What the task requires >>
Where does the word "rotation" show up in the records? Copy every line that has it.

*** Working data ***

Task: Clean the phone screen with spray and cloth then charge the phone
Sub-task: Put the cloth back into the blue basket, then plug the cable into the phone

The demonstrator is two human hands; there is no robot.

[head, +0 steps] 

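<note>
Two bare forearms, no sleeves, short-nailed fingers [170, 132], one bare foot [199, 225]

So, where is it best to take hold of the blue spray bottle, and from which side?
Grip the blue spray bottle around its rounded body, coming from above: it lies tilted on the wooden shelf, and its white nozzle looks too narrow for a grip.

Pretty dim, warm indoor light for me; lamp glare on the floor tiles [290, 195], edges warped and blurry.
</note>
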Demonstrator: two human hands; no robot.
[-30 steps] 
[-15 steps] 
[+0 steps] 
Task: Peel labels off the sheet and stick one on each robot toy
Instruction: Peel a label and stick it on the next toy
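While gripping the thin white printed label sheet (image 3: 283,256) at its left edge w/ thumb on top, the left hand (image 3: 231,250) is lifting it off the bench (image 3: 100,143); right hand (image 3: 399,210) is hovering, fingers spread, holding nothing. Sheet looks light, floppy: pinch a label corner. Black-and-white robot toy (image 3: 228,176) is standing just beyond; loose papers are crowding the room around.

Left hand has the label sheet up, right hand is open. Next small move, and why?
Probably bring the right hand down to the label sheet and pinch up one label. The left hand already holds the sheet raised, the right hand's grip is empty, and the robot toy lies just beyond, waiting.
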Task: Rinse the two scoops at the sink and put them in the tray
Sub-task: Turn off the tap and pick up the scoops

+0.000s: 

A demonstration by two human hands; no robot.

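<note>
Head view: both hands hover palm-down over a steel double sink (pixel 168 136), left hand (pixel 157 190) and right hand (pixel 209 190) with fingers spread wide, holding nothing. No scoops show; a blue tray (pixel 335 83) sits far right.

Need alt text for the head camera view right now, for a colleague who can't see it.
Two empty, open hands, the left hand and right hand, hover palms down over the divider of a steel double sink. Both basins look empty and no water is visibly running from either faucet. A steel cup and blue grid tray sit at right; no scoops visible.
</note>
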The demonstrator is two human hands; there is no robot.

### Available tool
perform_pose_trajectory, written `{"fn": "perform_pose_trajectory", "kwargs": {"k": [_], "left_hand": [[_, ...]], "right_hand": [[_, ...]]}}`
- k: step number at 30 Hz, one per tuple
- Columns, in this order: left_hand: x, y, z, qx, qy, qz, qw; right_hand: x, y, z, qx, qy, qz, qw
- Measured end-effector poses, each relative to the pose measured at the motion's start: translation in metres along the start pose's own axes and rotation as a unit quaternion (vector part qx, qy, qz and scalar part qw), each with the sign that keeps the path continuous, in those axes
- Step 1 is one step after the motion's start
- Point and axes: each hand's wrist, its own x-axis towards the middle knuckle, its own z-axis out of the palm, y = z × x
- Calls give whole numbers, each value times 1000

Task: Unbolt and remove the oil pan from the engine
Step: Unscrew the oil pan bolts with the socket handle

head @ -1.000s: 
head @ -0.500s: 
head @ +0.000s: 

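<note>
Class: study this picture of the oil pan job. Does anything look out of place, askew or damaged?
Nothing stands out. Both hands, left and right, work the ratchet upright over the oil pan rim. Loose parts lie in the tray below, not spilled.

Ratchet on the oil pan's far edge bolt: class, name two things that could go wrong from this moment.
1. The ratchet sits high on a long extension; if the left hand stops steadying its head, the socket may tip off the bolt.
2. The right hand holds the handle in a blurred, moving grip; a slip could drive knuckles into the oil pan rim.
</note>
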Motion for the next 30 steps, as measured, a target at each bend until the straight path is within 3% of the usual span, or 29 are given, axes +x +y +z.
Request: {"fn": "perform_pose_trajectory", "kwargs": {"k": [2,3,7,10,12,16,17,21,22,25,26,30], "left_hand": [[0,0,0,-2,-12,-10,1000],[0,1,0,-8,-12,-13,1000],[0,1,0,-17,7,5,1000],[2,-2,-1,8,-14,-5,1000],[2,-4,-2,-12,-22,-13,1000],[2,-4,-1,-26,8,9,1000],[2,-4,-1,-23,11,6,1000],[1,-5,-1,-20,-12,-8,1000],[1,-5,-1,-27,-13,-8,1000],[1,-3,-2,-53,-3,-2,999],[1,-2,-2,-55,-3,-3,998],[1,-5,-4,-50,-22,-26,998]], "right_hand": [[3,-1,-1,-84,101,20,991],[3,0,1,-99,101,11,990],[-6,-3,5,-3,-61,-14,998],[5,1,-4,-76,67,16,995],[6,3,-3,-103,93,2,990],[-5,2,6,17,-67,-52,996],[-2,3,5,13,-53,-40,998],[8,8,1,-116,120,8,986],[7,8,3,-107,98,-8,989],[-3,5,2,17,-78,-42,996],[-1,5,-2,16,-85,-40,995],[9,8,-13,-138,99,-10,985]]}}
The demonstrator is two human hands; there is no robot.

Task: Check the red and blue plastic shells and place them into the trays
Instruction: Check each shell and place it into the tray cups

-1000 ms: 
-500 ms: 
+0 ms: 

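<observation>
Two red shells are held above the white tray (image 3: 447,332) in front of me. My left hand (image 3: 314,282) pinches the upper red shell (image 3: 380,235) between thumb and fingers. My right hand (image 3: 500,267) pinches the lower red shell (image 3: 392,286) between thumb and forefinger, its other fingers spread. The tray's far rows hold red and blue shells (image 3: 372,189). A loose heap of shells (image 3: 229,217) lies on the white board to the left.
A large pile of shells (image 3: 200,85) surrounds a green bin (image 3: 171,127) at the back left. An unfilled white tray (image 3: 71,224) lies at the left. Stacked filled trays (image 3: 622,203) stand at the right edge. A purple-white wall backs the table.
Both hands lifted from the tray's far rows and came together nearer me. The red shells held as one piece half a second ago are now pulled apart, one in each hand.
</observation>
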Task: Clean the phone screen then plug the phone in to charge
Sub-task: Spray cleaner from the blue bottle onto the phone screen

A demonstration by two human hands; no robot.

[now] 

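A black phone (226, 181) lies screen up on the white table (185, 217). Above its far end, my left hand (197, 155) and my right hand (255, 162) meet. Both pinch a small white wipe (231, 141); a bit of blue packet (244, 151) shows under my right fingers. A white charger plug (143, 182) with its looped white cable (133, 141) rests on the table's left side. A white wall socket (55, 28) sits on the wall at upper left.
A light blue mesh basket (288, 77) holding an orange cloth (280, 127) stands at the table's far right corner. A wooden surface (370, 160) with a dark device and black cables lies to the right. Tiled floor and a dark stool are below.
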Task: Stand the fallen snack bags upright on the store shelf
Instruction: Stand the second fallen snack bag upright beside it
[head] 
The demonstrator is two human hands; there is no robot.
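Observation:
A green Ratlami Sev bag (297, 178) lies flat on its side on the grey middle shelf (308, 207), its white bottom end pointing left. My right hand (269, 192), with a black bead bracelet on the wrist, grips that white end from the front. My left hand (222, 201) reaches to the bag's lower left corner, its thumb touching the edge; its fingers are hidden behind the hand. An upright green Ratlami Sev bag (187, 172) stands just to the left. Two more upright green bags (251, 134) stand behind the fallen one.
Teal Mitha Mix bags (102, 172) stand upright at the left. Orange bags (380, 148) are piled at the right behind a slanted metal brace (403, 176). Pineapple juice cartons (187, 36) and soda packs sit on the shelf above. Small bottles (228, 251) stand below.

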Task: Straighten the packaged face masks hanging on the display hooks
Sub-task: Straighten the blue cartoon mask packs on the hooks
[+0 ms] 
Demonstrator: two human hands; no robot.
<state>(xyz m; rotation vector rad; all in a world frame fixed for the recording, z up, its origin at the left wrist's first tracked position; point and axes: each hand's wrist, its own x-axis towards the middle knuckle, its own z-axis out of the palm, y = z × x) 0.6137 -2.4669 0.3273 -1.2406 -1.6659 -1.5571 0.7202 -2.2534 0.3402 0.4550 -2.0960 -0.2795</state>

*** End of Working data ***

Final answer >>
- Measured end-effector poses, each relative to the pose measured at the motion's start: translation in metres along the start pose's own axes and rotation as a unit quaternion (vector part qx, qy, qz and scalar part qw), each with the sign that keeps the path continuous, in those axes
<state>(xyz m; rotation vector rad; all in a world frame fixed for the recording, z up, its origin at the left wrist's first tracked position; point and axes: each hand's wrist, its own x-axis towards the middle knuckle, its own z-axis out of the palm, y = z × x) 0.6137 -2.4669 0.3273 -1.2406 -1.6659 -1.5571 0.7202 -2.2534 0.3402 0.4550 -2.0960 -0.2795</state>

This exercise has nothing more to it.